My Personal Connection to This Story
This one hits a little differently for me.
I started working in the MoZaic building in 2017 when I first got into real estate, and I stepped into leadership inside those same walls in 2019. I’ve walked into that building hundreds of times — at its most vibrant, and in some of the hardest years our city has ever lived through.
I’ve seen Uptown full of energy, restaurants buzzing, sidewalks packed, and I’ve seen it quiet, uncertain, and in transition.
So watching MoZaic land here… it’s tough. And I imagine it’s tough for Ackerberg, the original developer, too.
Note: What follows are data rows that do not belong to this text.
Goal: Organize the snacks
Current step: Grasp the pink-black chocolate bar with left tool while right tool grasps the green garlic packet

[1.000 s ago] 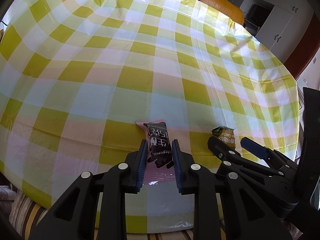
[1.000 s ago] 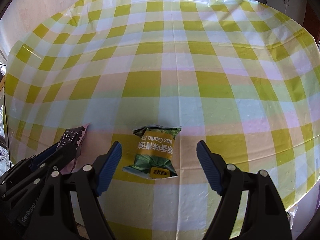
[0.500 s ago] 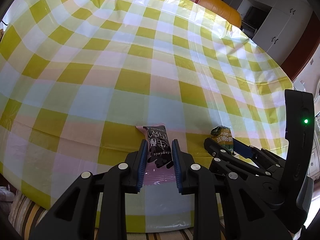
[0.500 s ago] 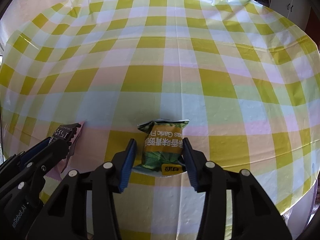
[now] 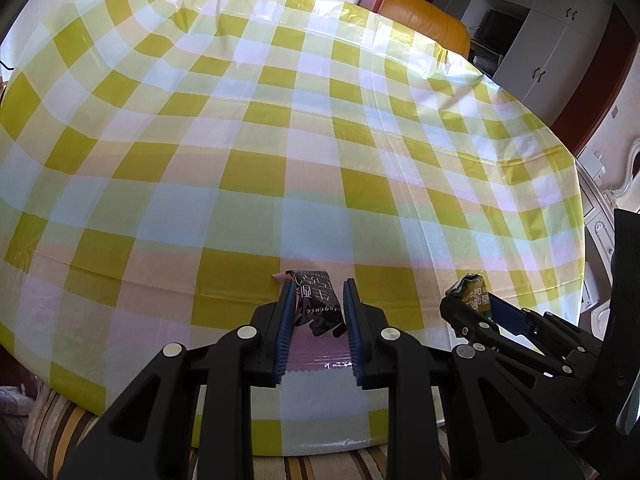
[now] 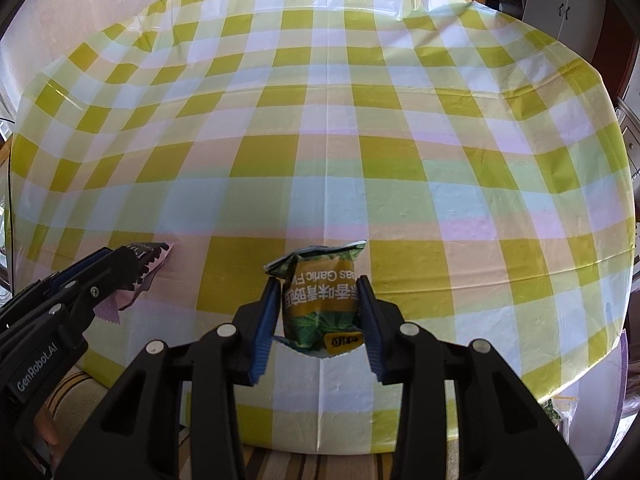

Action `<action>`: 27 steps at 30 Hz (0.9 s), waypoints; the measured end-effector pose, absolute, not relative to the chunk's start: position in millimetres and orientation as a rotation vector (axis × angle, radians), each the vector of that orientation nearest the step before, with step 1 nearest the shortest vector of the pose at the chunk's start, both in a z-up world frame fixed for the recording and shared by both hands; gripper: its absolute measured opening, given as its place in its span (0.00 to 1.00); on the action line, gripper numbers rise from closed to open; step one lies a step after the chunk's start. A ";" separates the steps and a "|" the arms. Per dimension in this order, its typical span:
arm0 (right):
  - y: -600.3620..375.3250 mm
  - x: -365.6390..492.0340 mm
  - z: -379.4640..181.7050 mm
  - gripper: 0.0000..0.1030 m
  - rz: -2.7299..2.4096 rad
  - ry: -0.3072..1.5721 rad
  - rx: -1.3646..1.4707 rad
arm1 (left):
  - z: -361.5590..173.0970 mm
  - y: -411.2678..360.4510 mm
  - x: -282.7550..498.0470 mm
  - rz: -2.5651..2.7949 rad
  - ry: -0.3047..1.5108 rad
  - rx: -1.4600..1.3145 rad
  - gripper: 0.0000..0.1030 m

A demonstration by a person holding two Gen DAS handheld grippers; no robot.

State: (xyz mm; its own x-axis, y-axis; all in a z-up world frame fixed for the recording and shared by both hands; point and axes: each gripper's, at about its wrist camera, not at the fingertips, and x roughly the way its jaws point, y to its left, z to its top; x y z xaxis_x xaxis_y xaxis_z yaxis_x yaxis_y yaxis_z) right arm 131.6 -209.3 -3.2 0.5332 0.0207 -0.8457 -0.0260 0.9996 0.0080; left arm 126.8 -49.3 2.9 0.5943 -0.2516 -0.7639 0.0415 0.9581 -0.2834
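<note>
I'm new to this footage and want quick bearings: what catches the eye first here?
The yellow-checked tablecloth fills both views. At its near edge, the right tool is clamped on a green snack bag, its jaws having just closed. Beside it, the left tool grips a pink-and-black snack packet.

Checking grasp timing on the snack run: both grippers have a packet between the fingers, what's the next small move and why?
Probably a short lift of both together. The right gripper has just been closing and its pads now press the green and yellow crinkled foil pea packet; the left gripper is clamped on the pink and black flat wrapper. Both sit low over the yellow checked plastic tablecloth.
</note>
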 end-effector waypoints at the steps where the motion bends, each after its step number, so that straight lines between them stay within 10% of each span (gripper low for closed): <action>1: -212.0 128.2 -1.2 0.38 0.025 1.005 -0.004 | 4.4 -51.0 125.3 -0.176 0.919 -0.243 0.21; 4: -221.6 118.2 3.8 0.38 0.014 1.000 0.007 | 7.7 -56.3 120.9 -0.197 0.920 -0.238 0.03; 15: -258.0 86.1 14.9 0.37 -0.035 0.986 0.045 | 8.4 -56.1 112.0 -0.228 0.945 -0.284 0.05; 20: -277.6 66.7 23.8 0.37 -0.051 0.961 0.067 | -0.8 -42.4 109.8 -0.223 1.000 -0.337 0.52; 27: -322.0 41.2 28.4 0.37 -0.094 0.943 0.126 | -9.9 -51.4 116.7 -0.223 1.065 -0.287 0.51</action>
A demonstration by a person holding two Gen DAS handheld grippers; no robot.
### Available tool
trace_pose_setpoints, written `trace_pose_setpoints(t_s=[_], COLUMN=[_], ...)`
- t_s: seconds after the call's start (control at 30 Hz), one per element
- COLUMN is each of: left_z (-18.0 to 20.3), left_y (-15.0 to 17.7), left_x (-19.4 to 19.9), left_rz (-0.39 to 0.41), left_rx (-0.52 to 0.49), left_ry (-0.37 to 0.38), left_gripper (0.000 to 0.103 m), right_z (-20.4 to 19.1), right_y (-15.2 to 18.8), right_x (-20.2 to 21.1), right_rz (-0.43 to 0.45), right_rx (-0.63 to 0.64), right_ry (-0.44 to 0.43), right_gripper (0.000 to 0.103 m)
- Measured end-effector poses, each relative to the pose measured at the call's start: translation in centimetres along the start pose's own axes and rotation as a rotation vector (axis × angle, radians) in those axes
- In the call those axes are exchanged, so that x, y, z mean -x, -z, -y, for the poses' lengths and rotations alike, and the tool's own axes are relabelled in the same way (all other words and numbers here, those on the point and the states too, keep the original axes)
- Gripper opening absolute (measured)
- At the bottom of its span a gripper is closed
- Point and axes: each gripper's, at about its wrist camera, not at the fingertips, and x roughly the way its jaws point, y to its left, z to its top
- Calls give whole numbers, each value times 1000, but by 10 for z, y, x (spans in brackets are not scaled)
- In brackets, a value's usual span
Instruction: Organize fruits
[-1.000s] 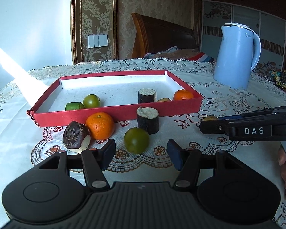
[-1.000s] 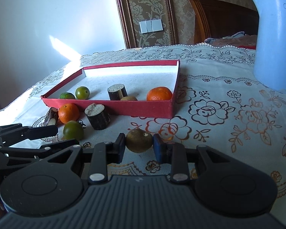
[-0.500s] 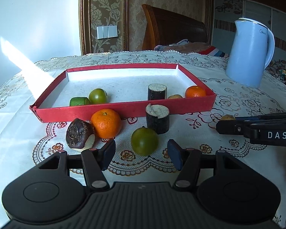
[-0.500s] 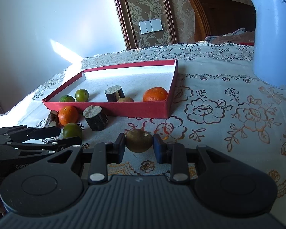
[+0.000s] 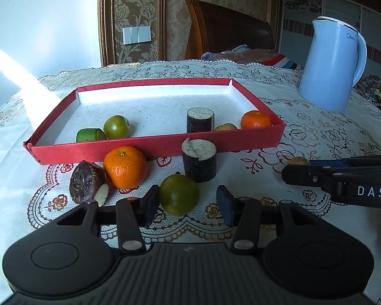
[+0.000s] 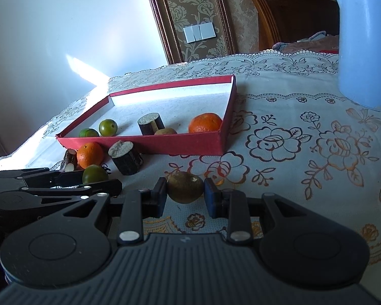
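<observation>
Kiwi (image 6: 185,187) sits low centre in the right wrist view, pinched between both pads of the right gripper (image 6: 185,198), on the tablecloth (image 6: 304,178) just in front of the tray's near right corner. Left gripper (image 5: 188,204) spread wide around a green fruit (image 5: 179,194) at lower centre of the left view; left pad looks to touch it or nearly so, right pad clearly apart. Just behind that fruit: a dark cane stub (image 5: 199,161), upright, an orange (image 5: 125,166) to its left, and a dark brown bulb (image 5: 87,185) further left, all near the red tray (image 5: 152,147) wall. Inside the tray, along the near wall from frame left: lime (image 5: 91,135), green fruit, second cane stub, small brown fruit, second orange. Blue kettle (image 5: 331,66) stands upper right, well apart from the tray.
</observation>
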Motion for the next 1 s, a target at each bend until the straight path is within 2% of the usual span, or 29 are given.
trace_pose_setpoints(t_s=[0.47, 0.77, 0.83, 1.0], left_z=[-2, -1, -2, -3], left_y=[2, 2, 2, 2], left_x=[1, 2, 2, 3], left_rz=[6, 6, 7, 10], left_rx=[10, 3, 7, 16], left_ry=[-8, -13, -6, -2], left_gripper=[36, 36, 31, 31], right_z=[0, 1, 0, 0], right_y=[1, 1, 1, 1], right_x=[-2, -2, -2, -2], right_rz=[-5, -2, -2, -1], right_rx=[-1, -1, -1, -1], right_ry=[3, 8, 9, 9], right_gripper=[30, 30, 30, 30])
They envisioned something big for Uptown, and for a while, it worked.
What This Means for Uptown — The Honest Version
Uptown has a history of going through cycles of expansion and contraction. This isn’t the end of Uptown.
Whoever steps in next will have:
A prominent location
A massive footprint
A blank slate
A moment where the neighborhood is ripe for reimagining
How long that rebuilding takes? Hard to say.
But if you’ve lived in Minneapolis long enough, you know Uptown moves in cycles — rise, fall, reinvent, repeat.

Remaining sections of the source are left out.